## Requirement
Provide again, from the entries below, every line from the one containing "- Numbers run" through the one containing "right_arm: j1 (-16", exactly as written, and no other line.

Collected data:
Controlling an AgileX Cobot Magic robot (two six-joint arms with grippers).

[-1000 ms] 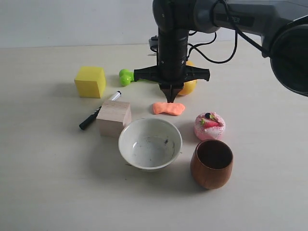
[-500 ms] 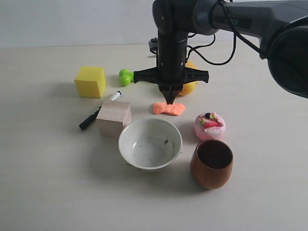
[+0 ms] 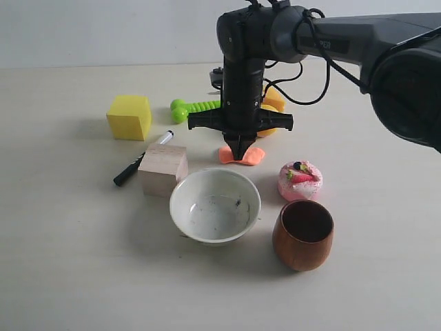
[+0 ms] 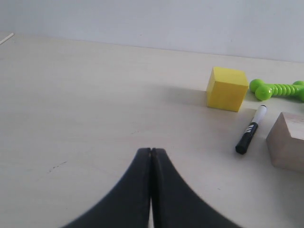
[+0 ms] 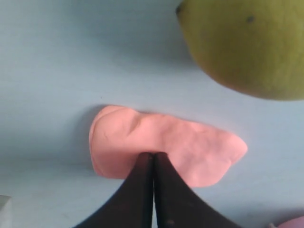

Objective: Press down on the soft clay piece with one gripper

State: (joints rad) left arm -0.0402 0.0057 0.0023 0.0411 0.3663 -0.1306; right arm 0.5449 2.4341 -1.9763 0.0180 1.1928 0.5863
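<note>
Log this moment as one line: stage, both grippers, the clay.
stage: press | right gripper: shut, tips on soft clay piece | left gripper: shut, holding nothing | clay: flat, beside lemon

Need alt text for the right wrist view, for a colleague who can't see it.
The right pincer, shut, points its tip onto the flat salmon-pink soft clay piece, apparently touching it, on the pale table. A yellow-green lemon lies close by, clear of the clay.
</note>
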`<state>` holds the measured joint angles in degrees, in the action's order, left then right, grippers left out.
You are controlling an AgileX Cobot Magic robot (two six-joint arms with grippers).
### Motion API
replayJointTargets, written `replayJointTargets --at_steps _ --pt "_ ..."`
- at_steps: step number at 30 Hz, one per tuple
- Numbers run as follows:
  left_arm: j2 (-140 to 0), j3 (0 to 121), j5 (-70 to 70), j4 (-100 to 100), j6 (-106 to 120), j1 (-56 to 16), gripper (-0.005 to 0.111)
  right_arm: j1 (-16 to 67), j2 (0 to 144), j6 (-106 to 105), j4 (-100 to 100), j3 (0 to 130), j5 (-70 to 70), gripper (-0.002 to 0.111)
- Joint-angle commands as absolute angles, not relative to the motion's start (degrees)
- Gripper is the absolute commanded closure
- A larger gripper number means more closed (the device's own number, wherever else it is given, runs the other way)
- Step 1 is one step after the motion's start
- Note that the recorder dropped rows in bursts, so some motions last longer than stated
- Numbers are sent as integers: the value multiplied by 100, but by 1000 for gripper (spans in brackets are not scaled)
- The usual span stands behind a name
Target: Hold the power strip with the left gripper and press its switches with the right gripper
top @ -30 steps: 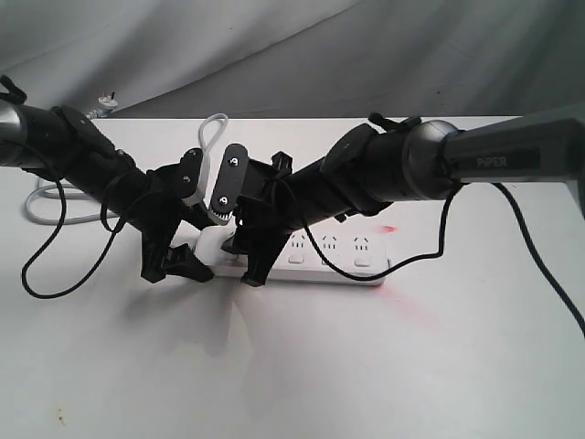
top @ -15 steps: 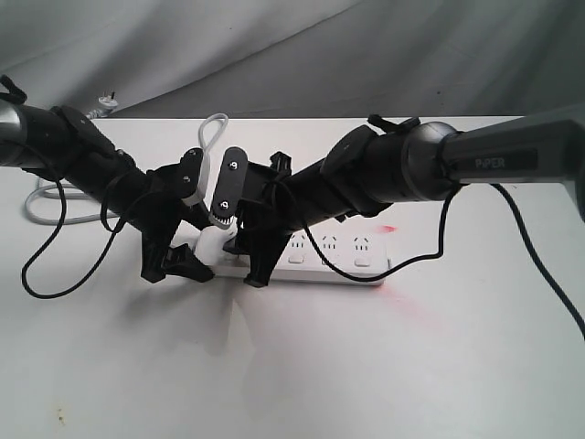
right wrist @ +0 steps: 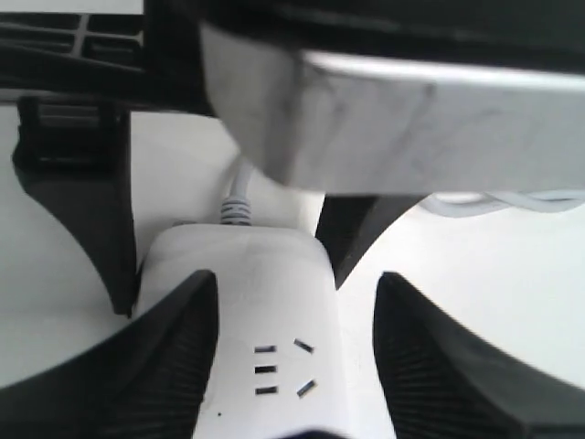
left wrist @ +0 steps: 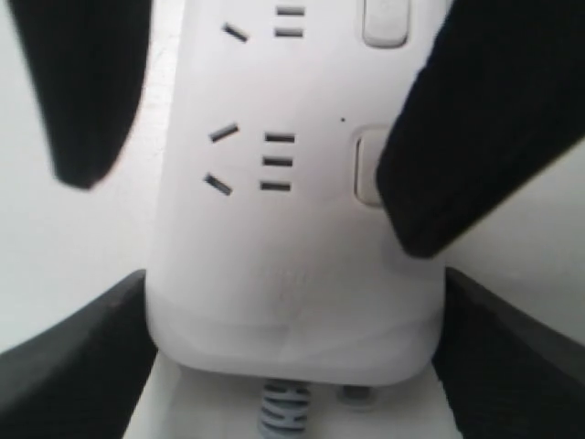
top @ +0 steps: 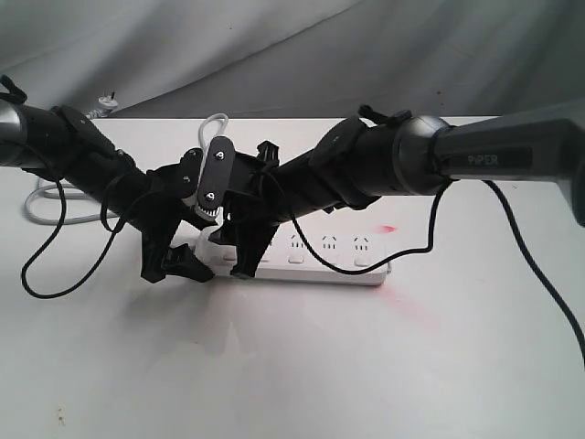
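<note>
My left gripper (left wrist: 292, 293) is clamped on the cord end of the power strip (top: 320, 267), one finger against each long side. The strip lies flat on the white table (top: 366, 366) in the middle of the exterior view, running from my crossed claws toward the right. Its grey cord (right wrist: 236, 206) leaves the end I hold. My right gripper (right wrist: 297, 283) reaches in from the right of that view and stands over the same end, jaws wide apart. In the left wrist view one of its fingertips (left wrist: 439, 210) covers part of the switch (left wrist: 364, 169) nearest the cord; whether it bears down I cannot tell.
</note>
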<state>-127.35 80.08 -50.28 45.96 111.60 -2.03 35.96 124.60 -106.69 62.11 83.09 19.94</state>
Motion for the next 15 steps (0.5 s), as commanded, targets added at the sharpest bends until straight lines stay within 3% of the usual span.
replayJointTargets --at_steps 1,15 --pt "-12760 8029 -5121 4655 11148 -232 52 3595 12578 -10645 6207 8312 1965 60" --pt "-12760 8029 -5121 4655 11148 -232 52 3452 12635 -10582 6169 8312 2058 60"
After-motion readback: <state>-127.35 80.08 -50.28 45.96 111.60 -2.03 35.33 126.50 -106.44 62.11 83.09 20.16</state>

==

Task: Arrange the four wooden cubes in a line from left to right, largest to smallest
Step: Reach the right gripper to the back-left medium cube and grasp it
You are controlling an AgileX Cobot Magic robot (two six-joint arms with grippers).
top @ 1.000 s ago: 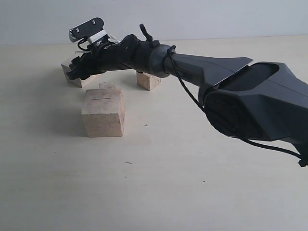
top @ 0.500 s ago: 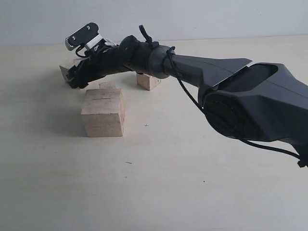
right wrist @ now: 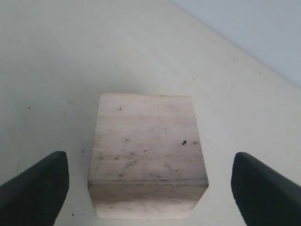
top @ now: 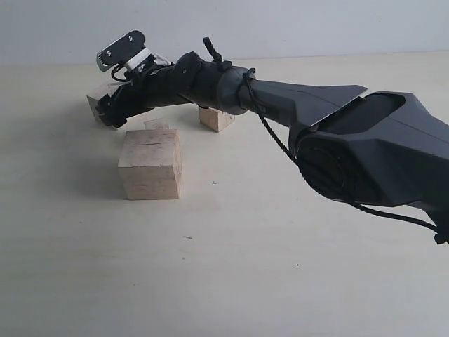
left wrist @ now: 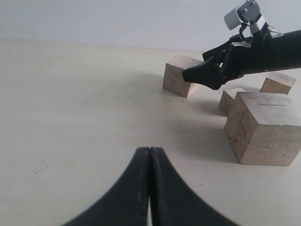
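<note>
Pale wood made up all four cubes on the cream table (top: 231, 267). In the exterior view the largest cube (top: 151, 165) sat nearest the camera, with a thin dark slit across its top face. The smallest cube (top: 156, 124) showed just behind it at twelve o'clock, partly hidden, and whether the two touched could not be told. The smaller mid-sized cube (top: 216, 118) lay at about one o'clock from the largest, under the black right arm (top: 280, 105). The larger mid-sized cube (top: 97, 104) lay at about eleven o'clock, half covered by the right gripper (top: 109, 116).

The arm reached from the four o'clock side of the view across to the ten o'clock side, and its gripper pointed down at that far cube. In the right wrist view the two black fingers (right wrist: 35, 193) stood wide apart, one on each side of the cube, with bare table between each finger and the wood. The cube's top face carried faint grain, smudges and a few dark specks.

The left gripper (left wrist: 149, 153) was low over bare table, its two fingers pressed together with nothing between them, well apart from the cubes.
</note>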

## Response to this task
- Numbers run as follows:
  left_arm: j2 (-140 to 0), j3 (0 to 121), j5 (-70 to 70), j4 (-100 to 100), j6 (-106 to 120), j1 (-56 to 16), gripper (-0.005 to 0.111)
  right_arm: j1 (-16 to 67), j2 (0 to 144), j6 (-106 to 105), j4 (-100 to 100), j3 (0 to 130), j5 (-70 to 70), gripper (-0.002 to 0.111)

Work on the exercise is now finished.